> YOUR OBJECTIVE: When "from" occurs in a line of the material, copy that line.

> RAW DATA:

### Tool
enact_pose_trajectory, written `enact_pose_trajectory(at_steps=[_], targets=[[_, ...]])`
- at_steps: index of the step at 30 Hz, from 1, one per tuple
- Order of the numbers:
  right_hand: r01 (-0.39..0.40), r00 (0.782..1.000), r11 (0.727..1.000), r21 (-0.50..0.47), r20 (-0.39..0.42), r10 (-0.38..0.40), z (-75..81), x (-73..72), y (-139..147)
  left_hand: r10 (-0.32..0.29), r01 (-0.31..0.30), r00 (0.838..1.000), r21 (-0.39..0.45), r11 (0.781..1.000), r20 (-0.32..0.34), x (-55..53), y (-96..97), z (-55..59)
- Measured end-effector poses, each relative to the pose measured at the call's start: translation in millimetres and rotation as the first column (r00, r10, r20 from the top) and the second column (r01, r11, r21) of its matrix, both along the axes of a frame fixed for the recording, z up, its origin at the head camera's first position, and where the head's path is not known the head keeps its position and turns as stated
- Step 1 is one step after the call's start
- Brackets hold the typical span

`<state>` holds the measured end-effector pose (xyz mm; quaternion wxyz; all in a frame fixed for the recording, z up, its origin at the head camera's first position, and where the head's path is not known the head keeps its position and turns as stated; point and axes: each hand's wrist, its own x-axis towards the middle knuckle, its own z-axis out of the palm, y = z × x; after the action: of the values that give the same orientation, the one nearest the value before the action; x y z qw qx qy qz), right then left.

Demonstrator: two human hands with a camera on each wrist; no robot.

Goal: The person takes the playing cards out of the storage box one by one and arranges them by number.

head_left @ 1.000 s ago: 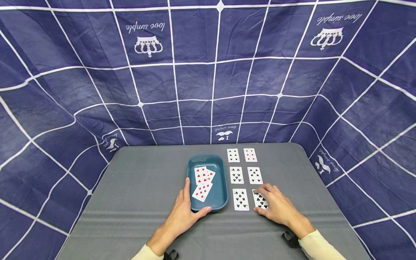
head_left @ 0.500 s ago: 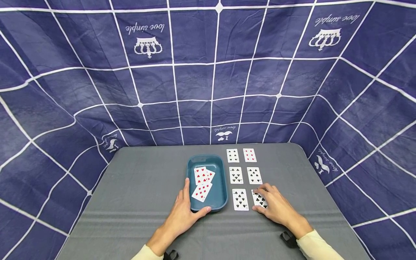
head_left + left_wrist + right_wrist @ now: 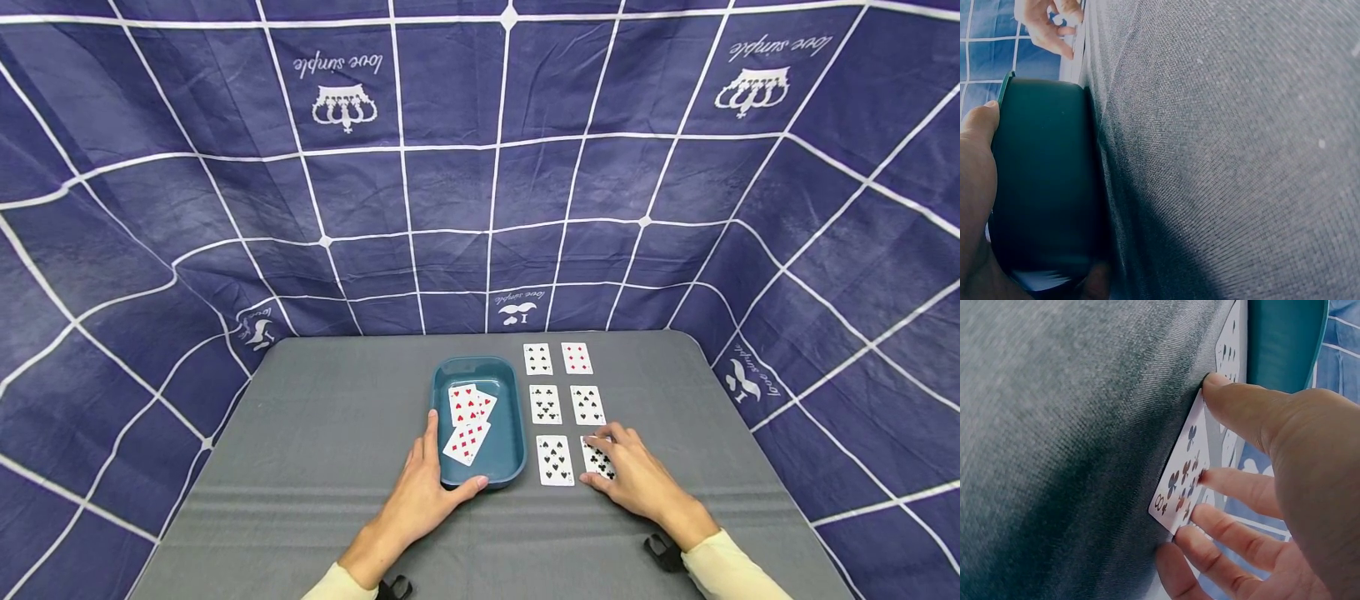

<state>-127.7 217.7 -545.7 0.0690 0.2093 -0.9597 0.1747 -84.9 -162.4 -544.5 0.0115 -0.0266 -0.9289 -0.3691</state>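
My left hand point(image 3: 422, 487) holds the near left corner of a teal tray point(image 3: 517, 433), thumb along its front side and fingers along its left side. Inside the tray lie red-suit playing cards, hearts point(image 3: 462, 403) and diamonds point(image 3: 467, 443), overlapping. On the right, my right hand point(image 3: 641, 475) holds an eight of clubs playing card point(image 3: 1180, 478) by its edges; in the right wrist view the thumb meets one corner and the other fingers reach the far side. Just left of it lies a card of spades point(image 3: 556, 461), face up. The right hand covers part of the eight of clubs.
Further back, two rows of face-up cards continue: a clubs card point(image 3: 545, 404) beside a spades card point(image 3: 587, 405), then a spades card point(image 3: 537, 359) beside a diamonds card point(image 3: 577, 358). Grey cloth point(image 3: 337, 417) covers the table. Blue checked curtains point(image 3: 450, 192) enclose its back and sides.
My right hand and the eight of clubs have shifted slightly left, closer to the neighbouring spades card. The left hand and the tray have stayed in place.
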Motion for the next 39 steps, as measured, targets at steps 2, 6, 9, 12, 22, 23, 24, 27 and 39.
enact_pose_trajectory(at_steps=[2, 6, 9, 12, 22, 23, 24, 27, 39], targets=[[0.003, 1.000, 1.000, 0.002, 0.002, -0.003, 0.9, -0.2, 0.1, -0.001, 0.001, 1.000, -0.002, 1.000, 0.000, -0.4, 0.0, -0.2], [0.008, 1.000, 1.000, 0.008, -0.023, -0.007, 4.7, -2.3, -0.7, -0.004, 0.004, 1.000, -0.004, 1.000, -0.010, -0.6, 0.3, 1.3], [0.006, 0.998, 1.000, 0.004, -0.060, -0.006, 10.3, -5.5, -3.2, -0.005, 0.005, 1.000, -0.002, 1.000, -0.015, -0.6, 0.2, 1.9], [-0.009, 0.995, 1.000, 0.005, -0.102, 0.010, 18.0, -8.9, -8.8, -0.006, 0.006, 1.000, -0.001, 1.000, -0.011, -0.8, -0.1, 2.7], [-0.107, 0.972, 0.994, 0.031, -0.207, 0.111, 45.5, -22.3, -47.1, -0.007, 0.007, 1.000, -0.002, 1.000, -0.001, -0.7, -0.4, 4.7], [-0.120, 0.970, 0.992, 0.031, -0.211, 0.124, 48.5, -24.1, -52.0, -0.006, 0.006, 1.000, -0.003, 1.000, 0.000, -0.7, -0.3, 5.0], [-0.131, 0.967, 0.991, 0.033, -0.216, 0.135, 51.4, -25.9, -56.6, -0.005, 0.005, 1.000, -0.004, 1.000, -0.002, -0.8, -0.4, 5.2], [-0.163, 0.961, 0.986, 0.031, -0.220, 0.166, 59.2, -32.6, -70.7, -0.005, 0.005, 1.000, -0.004, 1.000, 0.000, -1.0, -0.2, 6.5], [-0.236, 0.966, 0.972, 0.022, -0.100, 0.237, 78.9, -55.2, -123.1, -0.021, 0.022, 1.000, -0.013, 1.000, 0.015, -0.2, 0.4, 8.6]])
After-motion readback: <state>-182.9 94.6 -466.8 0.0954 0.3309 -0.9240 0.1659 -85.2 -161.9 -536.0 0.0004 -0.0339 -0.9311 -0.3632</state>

> EXERCISE RESPONSE:
- at_steps: index of the step at 30 Hz, from 1, one per tuple
- Measured end-effector poses, each relative to the pose measured at the call's start: translation in millimetres and rotation as the first column (r00, r10, r20 from the top) and the second column (r01, r11, r21) of its matrix, both along the axes of a frame fixed for the recording, z up, its origin at the head camera's first position, and where the head's path is not known the head keeps its position and turns as stated

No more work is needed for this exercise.